Он начинал нравиться Смотрителю.
Поскольку проект был рассчитан на многие годы…
(Уильям Шекспир, как утверждает госпожа История, прожил до 1616 года, а его последняя пьеса, "Буря", была закончена около 1611-го)…
Смотрителю придется появляться здесь часто, а за впереди лежащие два десятилетия Тимоти может стать ему хорошим помощником. Почему бы не заняться приручением и обучением парня?..
А раз знаешь, дуй в эту рощу и проследи, куда потом пойдет девушка. До конца проследи! И вообще… - Смотри тель покрутил в воздухе пальцами, обрисовывая емкое "вообще".
- Понял, - кивнул Тимоти. - Куда войдет, чей дом, кто живет… Пенни вперед.
- Логично, - согласился Смотритель, вручая Тимоти монету. - Это - аванс. Окончательный расчет - по итогам расследования.
И его в отсутствии логики не упрекнешь.
Теперь можно было вернуться в кабинет, написать несколько писем, а параллельно отведать некоего крепкого (и довольно вонючего) напитка, приготовленного из ржи, кратко называемого виски. Тимоти появится здесь наверняка не раньше, чем через час - все можно успеть.

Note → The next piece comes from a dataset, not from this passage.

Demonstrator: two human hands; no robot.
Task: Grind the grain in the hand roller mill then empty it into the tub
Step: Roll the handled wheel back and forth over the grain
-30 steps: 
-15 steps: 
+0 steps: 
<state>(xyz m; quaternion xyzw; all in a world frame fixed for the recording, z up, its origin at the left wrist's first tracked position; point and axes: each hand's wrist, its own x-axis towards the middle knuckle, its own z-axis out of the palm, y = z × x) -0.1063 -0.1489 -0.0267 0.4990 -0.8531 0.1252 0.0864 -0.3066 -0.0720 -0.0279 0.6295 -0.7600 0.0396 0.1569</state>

Смотритель взял хорошо отточенное перо - из еще не использованных Уиллом, обмакнул в чернила и начал писать. Почерк у него, в отличие от подопечного, был ровным и красивым: в подготовку проекта входило и умение писать гусиными перьями.
"Глубокоуважаемый сэр! - выводил Смотритель, не роняя на бумагу ни кляксы. На бумагу, кстати, отличающуюся от той, на которой писалось "Укрощение". - Должен сообщить вам, что в Лондоне появился некто, именующий себя "Потрясающим Копьем", кто мечтает покуситься на вашу заслуженную известность. Он мнит себя более талантливым, нежели вы, и непременно захочет потеснить вас на том постаменте славы, на коем вы по праву восстали.
Остаюсь неизменным поклонником вашего таланта, а это мое письмо - лишь робкая попытка предостеречь вас.
Не рискую написать свое имя, за что приношу свои извинения…"
Написал, полюбовался написанным, посыпал песочком, отложил в сторонку, взял следующий чистый лист и - точь-в-точь повторил на нем текст. И в третий раз написал. И в четвертый.
Дождался, пока чернила высохнут, скрутил каждый лист в трубочку, перевязал тонкой бечевой.
Разнести письма - это будет очередное поручение Тимоти. С утра пораньше.
Кэтрин тихонько постучала в дверь кабинета, приоткрыла, всунула голову:
- Там Тимоти вернулся. Говорит, вы ждете. Ему сюда или вы вниз?
- Ему сюда. - Смотритель использовал милый речевой оборот прислуги. Спускаться не хотелось, да и подслушать разговор в кабинете было бы затруднительней. Успел крикнуть вслед: - Пусть руки помоет, и подай нам в кабинет ужин! Да вина бутылочку не забудь захватить! Французского, из верхней корзины!